WHAT YOU ARE ASKED TO DO — What this exercise calls for is an exact copy of the data.

DATA PROVIDED —
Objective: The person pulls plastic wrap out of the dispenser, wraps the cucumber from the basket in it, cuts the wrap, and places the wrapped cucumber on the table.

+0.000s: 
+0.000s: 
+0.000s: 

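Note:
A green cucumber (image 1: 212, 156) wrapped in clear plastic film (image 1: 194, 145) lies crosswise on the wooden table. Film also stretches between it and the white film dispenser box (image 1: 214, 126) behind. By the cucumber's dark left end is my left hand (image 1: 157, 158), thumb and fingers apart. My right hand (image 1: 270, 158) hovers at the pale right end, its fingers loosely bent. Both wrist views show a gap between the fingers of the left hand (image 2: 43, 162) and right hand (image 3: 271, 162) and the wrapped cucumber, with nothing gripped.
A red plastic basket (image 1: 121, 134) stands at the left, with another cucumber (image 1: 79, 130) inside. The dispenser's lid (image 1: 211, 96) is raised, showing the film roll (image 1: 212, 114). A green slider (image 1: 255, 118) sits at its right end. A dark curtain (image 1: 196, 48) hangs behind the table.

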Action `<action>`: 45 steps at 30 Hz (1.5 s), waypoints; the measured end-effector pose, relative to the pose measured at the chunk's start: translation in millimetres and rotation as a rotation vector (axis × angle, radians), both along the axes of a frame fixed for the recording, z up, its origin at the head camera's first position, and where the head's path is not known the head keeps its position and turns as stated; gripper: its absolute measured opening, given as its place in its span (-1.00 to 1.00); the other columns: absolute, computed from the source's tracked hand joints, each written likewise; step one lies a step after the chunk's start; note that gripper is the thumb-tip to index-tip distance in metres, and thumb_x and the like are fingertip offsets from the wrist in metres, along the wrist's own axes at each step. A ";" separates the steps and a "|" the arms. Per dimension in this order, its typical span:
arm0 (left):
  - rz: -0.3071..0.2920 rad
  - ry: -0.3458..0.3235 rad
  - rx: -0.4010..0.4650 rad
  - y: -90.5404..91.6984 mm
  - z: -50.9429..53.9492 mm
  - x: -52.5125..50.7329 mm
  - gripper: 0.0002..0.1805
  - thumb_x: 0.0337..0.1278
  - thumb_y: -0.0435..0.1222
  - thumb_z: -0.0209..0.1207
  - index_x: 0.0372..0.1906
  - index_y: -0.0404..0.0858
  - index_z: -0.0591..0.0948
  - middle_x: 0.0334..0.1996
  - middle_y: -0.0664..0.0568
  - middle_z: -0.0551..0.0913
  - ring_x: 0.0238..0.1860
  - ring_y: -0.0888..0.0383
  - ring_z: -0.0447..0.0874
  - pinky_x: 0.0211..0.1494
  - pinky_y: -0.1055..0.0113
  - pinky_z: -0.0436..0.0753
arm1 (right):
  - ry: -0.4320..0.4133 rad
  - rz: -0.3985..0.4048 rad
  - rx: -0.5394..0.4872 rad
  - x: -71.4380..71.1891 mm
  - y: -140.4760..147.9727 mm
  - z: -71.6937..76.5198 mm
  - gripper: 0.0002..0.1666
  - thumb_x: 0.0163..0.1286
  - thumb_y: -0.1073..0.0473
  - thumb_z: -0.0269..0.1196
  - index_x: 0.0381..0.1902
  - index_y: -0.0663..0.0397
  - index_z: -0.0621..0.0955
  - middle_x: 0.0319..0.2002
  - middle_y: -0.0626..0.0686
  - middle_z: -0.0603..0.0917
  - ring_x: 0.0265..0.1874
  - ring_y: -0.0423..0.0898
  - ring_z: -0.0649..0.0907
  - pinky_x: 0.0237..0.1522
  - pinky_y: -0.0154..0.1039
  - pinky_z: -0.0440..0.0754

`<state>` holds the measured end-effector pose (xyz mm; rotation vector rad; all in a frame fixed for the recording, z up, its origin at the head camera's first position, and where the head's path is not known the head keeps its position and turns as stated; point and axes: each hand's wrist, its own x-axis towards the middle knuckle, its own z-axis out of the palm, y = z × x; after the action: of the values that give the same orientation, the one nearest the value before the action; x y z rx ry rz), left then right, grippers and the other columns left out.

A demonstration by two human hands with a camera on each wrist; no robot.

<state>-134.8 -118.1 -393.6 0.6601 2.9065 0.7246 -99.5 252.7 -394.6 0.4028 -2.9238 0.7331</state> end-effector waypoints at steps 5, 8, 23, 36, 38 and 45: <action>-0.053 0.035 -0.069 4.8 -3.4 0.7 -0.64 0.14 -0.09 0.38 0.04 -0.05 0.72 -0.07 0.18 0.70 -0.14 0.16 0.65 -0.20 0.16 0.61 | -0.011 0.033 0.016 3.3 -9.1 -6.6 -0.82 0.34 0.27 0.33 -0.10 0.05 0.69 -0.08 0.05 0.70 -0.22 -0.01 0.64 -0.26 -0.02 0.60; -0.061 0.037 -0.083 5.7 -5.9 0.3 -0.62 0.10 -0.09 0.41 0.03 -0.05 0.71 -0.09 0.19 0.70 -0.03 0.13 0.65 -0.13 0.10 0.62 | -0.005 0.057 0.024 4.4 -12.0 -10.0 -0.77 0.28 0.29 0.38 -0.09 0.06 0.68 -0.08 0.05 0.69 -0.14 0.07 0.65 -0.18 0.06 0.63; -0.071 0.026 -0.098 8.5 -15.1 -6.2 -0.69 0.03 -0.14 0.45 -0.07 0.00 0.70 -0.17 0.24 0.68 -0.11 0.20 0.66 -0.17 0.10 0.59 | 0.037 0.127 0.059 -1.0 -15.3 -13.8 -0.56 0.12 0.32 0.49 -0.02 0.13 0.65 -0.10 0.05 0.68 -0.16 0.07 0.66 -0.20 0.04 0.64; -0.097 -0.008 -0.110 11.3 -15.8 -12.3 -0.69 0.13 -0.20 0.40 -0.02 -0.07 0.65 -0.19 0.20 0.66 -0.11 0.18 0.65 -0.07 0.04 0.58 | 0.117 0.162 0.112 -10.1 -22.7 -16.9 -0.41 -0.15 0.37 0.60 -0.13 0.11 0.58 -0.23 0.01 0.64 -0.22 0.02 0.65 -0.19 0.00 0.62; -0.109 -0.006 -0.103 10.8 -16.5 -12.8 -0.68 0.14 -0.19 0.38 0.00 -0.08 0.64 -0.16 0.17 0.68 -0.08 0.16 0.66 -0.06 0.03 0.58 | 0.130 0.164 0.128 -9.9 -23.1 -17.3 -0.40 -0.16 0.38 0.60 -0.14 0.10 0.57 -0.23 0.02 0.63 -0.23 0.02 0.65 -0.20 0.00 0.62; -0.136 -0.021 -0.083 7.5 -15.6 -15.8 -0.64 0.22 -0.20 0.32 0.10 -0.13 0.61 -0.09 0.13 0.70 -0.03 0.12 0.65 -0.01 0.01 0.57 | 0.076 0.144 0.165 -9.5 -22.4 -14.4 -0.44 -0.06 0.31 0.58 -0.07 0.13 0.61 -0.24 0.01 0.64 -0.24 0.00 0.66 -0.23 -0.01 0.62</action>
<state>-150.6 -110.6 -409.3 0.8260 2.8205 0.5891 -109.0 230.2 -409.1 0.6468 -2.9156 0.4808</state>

RESPONSE TO THE TASK —
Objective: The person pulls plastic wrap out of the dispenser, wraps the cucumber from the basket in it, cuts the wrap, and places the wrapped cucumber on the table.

+0.000s: 
+0.000s: 
+0.000s: 

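Note:
A green cucumber (image 1: 212, 156) wrapped in clear plastic film (image 1: 194, 145) lies crosswise on the wooden table. Film also stretches between it and the white film dispenser box (image 1: 214, 126) behind. By the cucumber's dark left end is my left hand (image 1: 157, 158), thumb and fingers apart. My right hand (image 1: 270, 158) hovers at the pale right end, its fingers loosely bent. Both wrist views show a gap between the fingers of the left hand (image 2: 43, 162) and right hand (image 3: 271, 162) and the wrapped cucumber, with nothing gripped.
A red plastic basket (image 1: 121, 134) stands at the left, with another cucumber (image 1: 79, 130) inside. The dispenser's lid (image 1: 211, 96) is raised, showing the film roll (image 1: 212, 114). A green slider (image 1: 255, 118) sits at its right end. A dark curtain (image 1: 196, 48) hangs behind the table.
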
Action `<action>`: 45 steps at 30 Hz (1.5 s), waypoints; the measured end-effector pose, relative to the pose measured at the chunk's start: translation in millimetres and rotation as a rotation vector (axis × angle, radians), both along the axes of a frame fixed for the recording, z up, its origin at the head camera's first position, and where the head's path is not known the head keeps its position and turns as stated; gripper: its absolute measured opening, given as its place in its span (-1.00 to 1.00); the other columns: absolute, computed from the source's tracked hand joints, each written likewise; step one lies a step after the chunk's start; note that gripper is the thumb-tip to index-tip distance in metres, and thumb_x and the like are fingertip offsets from the wrist in metres, along the wrist's own axes at each step. A ";" separates the steps and a "|" the arms. Per dimension in this order, its typical span:
arm0 (left):
  - rz: -0.3071..0.2920 rad
  - ry: -0.3458..0.3235 rad
  - rx: -0.4010..0.4650 rad
  - y: -90.5404..91.6984 mm
  - z: -50.9429..53.9492 mm
  - x: -52.5125..50.7329 mm
  - gripper: 0.0002..0.1805
  - thumb_x: 0.0337..0.1278
  - thumb_y: -0.0435..0.1222
  - thumb_z: -0.0209..0.1207
  - index_x: 0.0372..0.1906
  - index_y: -0.0404..0.0858
  - index_z: -0.0591..0.0948
  - middle_x: 0.0334..0.1996
  - middle_y: -0.0664..0.0568
  - middle_z: -0.0551..0.0913
  - ring_x: 0.0238..0.1860
  - ring_y: -0.0888..0.0383
  - ring_z: -0.0447..0.0874
  - pinky_x: 0.0211..0.1494
  - pinky_y: -0.1055..0.0113
  - pinky_z: -0.0436..0.0753
arm1 (right):
  - ry: -0.4320..0.4133 rad
  - rz: -0.3985..0.4048 rad
  - rx: -0.5394..0.4872 rad
  - x: -71.4380..71.1891 mm
  - y: -140.4760..147.9727 mm
  - z: -71.6937..76.5198 mm
  - gripper: 0.0002..0.1666
  - thumb_x: 0.0163..0.1286
  - thumb_y: -0.1073..0.0473
  - thumb_z: -0.0269..0.1196
  - index_x: 0.0381..0.1902
  - index_y: -0.0663..0.0397
  - index_z: -0.0621..0.0955
  - middle_x: 0.0319..0.2002
  - middle_y: -0.0626..0.0686
  - middle_z: -0.0603..0.0917
  - ring_x: 0.0265..0.1874
  - ring_y: -0.0423..0.0898
  - ring_z: -0.0649..0.0907
  - pinky_x: 0.0237..0.1522
  - pinky_y: -0.0154..0.1039
  - pinky_z: -0.0440..0.0754

`<state>` holds the measured end-effector pose (xyz mm; rotation vector rad; all in a frame fixed for the recording, z up, its origin at the head camera's first position, and where the head's path is not known the head keeps its position and turns as stated; point and axes: each hand's wrist, its own x-axis towards the middle knuckle, its own z-axis out of the palm, y = z × x; after the action: of the values that give the same orientation, the one nearest the value before the action; x y z rx ry rz), left then right, grippers and the other columns left out.

A demonstration by two human hands with a camera on each wrist; no robot.

<state>-134.8 -118.1 -393.6 0.6601 2.9065 0.7246 -99.5 252.7 -394.6 0.4028 -2.9238 0.7331</state> end-effector waypoints at steps 5, 8, 23, 36, 38 and 45: <action>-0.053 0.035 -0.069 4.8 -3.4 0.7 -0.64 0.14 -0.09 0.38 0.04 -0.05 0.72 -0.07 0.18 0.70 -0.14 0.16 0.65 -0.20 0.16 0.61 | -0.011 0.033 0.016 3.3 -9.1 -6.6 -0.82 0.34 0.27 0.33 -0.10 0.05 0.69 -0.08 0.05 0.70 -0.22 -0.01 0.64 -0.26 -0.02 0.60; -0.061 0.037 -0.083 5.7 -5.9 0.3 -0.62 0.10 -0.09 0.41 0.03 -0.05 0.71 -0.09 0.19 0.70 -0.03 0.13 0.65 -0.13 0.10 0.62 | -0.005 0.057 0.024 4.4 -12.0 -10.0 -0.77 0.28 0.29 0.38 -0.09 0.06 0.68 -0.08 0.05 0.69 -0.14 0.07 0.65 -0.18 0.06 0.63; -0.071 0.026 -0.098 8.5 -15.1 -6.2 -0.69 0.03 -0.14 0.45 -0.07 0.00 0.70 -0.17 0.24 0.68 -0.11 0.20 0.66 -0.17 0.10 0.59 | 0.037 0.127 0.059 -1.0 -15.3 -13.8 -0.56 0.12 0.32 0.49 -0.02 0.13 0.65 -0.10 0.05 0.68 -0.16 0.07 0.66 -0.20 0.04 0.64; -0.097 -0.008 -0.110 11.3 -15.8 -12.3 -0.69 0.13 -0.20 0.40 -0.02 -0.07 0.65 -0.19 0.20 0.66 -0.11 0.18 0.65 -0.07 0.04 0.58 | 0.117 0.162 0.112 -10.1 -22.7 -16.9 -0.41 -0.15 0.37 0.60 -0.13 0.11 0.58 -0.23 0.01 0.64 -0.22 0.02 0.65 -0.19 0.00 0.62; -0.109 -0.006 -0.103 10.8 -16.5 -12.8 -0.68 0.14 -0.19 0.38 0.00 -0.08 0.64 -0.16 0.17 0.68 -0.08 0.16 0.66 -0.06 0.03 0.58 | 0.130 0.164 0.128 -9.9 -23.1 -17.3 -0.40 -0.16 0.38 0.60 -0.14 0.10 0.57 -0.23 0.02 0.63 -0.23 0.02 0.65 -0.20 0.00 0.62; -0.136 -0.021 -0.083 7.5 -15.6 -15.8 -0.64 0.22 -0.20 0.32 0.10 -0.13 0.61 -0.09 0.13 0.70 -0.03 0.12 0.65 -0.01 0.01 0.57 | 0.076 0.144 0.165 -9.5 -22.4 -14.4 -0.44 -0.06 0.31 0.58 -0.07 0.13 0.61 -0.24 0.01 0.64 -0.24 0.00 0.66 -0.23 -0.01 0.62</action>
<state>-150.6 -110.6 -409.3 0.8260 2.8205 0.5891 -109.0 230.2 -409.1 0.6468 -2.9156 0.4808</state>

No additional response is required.